=== Provided information ===
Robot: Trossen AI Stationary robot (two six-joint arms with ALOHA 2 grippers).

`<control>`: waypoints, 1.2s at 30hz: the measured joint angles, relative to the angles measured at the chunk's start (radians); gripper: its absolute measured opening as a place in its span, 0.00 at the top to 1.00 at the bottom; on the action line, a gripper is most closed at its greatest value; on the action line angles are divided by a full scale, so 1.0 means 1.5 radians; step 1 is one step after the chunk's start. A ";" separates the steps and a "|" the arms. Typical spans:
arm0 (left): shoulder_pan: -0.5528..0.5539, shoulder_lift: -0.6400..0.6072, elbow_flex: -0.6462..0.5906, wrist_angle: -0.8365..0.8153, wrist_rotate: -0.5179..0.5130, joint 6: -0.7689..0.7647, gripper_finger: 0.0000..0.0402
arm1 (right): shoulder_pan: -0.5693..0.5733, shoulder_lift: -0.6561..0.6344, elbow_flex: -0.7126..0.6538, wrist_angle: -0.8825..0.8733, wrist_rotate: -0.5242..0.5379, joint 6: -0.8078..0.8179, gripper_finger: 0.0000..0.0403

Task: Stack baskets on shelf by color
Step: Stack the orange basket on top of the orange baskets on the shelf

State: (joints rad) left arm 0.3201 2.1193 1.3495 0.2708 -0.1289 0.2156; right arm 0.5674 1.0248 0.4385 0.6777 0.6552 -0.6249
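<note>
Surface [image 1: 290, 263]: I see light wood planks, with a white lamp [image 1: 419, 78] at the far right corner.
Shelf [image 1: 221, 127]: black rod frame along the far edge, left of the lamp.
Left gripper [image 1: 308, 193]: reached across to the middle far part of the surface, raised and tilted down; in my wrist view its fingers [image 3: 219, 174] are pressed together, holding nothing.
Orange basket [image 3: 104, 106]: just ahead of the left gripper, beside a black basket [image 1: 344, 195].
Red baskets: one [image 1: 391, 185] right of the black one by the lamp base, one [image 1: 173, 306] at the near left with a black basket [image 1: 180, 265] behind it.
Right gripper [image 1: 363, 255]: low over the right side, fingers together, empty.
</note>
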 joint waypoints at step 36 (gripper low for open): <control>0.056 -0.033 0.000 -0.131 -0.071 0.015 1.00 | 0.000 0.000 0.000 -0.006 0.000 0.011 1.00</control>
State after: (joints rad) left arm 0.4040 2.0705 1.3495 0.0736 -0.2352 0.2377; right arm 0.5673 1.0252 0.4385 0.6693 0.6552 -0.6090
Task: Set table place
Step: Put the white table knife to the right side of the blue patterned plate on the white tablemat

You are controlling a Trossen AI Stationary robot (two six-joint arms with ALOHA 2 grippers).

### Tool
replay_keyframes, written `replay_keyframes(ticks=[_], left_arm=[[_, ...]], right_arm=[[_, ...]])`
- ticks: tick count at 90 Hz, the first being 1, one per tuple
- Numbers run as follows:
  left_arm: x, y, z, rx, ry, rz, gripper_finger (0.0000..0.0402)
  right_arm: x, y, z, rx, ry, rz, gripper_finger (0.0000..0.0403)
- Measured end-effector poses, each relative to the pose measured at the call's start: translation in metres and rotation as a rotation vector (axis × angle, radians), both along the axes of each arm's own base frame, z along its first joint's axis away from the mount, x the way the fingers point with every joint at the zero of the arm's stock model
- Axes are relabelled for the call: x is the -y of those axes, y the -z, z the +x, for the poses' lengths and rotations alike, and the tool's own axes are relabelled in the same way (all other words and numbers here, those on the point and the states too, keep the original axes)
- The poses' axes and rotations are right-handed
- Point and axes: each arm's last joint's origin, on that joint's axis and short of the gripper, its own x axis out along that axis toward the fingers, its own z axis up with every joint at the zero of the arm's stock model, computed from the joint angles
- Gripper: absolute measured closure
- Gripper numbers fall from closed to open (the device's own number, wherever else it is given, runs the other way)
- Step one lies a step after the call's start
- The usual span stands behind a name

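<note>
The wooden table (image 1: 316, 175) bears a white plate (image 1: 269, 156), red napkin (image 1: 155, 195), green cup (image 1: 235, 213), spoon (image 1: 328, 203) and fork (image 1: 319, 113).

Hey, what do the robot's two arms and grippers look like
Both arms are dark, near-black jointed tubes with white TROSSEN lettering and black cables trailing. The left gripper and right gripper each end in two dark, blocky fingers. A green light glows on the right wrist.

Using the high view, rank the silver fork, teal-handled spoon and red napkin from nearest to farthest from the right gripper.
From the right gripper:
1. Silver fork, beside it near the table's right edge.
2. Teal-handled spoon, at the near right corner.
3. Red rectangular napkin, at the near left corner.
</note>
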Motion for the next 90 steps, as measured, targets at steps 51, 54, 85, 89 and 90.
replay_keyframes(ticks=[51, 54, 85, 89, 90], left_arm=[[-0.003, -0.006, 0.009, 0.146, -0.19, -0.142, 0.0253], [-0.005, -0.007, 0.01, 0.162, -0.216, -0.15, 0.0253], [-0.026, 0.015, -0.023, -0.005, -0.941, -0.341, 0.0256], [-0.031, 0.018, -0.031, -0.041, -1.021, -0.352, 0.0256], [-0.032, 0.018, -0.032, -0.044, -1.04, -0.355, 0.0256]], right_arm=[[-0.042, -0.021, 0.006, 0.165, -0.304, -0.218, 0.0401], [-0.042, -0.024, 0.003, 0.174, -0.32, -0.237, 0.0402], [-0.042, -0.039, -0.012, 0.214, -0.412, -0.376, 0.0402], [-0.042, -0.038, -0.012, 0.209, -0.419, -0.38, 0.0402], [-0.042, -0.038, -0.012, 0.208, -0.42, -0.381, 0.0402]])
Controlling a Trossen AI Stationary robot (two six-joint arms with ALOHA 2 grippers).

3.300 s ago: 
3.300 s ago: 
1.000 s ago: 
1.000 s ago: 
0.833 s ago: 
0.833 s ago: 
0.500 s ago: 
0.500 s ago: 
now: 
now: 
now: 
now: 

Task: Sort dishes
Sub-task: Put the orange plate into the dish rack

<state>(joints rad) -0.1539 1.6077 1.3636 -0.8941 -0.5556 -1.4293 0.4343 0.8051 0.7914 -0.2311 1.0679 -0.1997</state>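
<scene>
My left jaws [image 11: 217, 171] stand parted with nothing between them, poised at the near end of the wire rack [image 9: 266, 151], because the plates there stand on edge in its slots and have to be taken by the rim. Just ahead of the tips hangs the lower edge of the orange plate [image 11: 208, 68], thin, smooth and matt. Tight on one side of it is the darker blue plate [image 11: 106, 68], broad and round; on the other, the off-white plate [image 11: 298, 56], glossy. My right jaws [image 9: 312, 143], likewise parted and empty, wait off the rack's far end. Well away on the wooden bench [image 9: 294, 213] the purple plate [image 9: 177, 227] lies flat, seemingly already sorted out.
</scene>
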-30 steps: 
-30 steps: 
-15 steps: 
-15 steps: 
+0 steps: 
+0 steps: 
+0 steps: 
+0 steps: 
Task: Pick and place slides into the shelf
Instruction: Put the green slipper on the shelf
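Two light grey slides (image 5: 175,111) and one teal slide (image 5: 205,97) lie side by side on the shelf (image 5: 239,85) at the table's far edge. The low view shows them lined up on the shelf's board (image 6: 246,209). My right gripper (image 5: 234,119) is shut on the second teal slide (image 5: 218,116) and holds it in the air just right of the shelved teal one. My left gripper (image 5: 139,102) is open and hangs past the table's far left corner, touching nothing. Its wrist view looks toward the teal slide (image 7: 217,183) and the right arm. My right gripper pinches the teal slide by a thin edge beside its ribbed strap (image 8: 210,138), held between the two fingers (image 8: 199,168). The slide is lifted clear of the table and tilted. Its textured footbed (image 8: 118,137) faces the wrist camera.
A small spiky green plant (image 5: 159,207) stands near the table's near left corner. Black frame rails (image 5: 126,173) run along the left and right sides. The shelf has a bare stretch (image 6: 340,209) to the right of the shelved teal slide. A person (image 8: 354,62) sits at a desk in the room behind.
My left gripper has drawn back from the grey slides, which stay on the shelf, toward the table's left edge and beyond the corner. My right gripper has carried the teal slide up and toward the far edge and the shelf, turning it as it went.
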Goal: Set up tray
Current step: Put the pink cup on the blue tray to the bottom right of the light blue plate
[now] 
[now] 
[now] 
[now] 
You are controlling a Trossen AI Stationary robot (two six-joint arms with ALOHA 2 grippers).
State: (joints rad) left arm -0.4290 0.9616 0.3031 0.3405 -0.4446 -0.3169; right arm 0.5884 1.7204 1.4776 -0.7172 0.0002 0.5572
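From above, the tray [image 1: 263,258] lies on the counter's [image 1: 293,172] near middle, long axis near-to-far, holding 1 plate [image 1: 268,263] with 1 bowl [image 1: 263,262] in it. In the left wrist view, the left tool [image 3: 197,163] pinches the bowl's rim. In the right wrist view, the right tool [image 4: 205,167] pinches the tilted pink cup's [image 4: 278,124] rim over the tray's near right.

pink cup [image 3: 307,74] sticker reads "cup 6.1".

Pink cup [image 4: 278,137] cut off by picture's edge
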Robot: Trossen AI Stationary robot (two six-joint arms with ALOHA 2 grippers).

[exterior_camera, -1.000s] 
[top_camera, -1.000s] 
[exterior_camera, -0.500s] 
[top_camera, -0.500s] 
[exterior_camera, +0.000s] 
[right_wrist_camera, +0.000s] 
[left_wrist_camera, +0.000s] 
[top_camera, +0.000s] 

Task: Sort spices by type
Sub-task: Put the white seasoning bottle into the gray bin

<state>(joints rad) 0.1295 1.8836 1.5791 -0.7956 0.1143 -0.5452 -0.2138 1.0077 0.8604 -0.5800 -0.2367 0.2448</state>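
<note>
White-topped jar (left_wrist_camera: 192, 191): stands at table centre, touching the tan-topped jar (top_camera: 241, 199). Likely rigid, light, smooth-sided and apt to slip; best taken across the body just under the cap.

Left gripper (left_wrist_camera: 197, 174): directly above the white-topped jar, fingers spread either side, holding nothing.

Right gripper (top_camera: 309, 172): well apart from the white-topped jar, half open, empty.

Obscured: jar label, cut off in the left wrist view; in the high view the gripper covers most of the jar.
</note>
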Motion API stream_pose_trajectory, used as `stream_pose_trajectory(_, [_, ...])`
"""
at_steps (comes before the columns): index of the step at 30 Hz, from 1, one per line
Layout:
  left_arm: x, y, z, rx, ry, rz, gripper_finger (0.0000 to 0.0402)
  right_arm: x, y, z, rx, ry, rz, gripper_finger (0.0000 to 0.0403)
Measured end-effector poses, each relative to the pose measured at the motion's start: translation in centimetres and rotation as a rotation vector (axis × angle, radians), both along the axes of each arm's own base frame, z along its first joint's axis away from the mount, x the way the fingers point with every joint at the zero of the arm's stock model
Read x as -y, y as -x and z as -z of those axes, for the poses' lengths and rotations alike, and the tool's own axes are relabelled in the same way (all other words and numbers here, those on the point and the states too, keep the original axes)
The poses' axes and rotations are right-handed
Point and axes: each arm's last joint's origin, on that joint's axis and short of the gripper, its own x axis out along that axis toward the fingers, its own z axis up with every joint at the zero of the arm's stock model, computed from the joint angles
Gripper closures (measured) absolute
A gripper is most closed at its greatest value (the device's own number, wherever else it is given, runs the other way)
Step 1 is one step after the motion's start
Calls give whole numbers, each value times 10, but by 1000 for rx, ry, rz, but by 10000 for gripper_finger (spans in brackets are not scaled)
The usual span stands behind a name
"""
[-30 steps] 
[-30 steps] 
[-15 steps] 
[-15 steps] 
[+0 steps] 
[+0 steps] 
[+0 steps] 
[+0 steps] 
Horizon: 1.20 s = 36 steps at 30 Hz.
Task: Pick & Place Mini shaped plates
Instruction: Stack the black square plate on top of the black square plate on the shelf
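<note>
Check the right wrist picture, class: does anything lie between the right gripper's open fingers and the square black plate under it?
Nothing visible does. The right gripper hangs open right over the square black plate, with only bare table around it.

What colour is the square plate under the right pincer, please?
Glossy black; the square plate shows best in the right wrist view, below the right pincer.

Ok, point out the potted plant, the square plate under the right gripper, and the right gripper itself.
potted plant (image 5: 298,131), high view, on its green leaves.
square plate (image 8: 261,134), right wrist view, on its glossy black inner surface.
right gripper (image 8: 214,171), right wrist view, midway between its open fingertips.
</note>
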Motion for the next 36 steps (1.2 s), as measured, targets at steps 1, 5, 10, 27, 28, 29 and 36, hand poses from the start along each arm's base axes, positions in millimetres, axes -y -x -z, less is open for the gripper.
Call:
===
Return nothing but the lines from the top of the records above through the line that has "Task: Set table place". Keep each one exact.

Robot: Trossen AI Stationary robot (two six-joint arms with ALOHA 2 grippers).

`<control>`: waypoints, 1.2s at 30hz: the measured joint angles, relative to the angles measured at the chunk's start (radians); gripper: its absolute measured opening as a place in its span, 0.00 at the top to 1.00 at the bottom; on the action line, a gripper is most closed at its greatest value; on the action line angles are divided by a full scale, so 1.0 means 1.5 radians; step 1 is one step after the chunk's start. A ";" separates the steps and a "|" the arms. Typical spans:
arm0 (left): shoulder_pan: -0.5528..0.5539, shoulder_lift: -0.6400..0.6072, elbow_flex: -0.6462..0.5906, wrist_angle: -0.8365..0.8153, wrist_rotate: -0.5179..0.5130, joint 6: -0.7689..0.7647, gripper_finger: 0.0000..0.0402
arm1 (right): shoulder_pan: -0.5693..0.5733, shoulder_lift: -0.6561..0.6344, elbow_flex: -0.7126..0.6538, wrist_angle: -0.8825..0.8733, wrist_rotate: -0.5242..0.5379, joint 6: -0.8078..0.8179, gripper_finger: 0.0000..0.0403

Task: Stack baskets on shelf by color
Step: Stack the orange basket on top of the orange baskets on the shelf

State: (joints rad) left arm 0.3201 2.1193 1.3495 0.2708 -0.1289 0.2156; right arm 0.5674 1.0248 0.4385 0.6777 0.6552 -0.6249
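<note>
Surface [image 1: 290, 263]: I see light wood planks, with a white lamp [image 1: 419, 78] at the far right corner.
Shelf [image 1: 221, 127]: black rod frame along the far edge, left of the lamp.
Left gripper [image 1: 308, 193]: reached across to the middle far part of the surface, raised and tilted down; in my wrist view its fingers [image 3: 219, 174] are pressed together, holding nothing.
Orange basket [image 3: 104, 106]: just ahead of the left gripper, beside a black basket [image 1: 344, 195].
Red baskets: one [image 1: 391, 185] right of the black one by the lamp base, one [image 1: 173, 306] at the near left with a black basket [image 1: 180, 265] behind it.
Right gripper [image 1: 363, 255]: low over the right side, fingers together, empty.
</note>
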 joint waypoints at step 36 (gripper low for open): <control>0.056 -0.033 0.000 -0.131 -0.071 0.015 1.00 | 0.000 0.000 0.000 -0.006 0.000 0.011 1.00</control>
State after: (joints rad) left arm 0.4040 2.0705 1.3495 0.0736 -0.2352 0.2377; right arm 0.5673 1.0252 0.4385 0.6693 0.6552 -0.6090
Task: Set table place

For this exercise, nothing more remains to be done.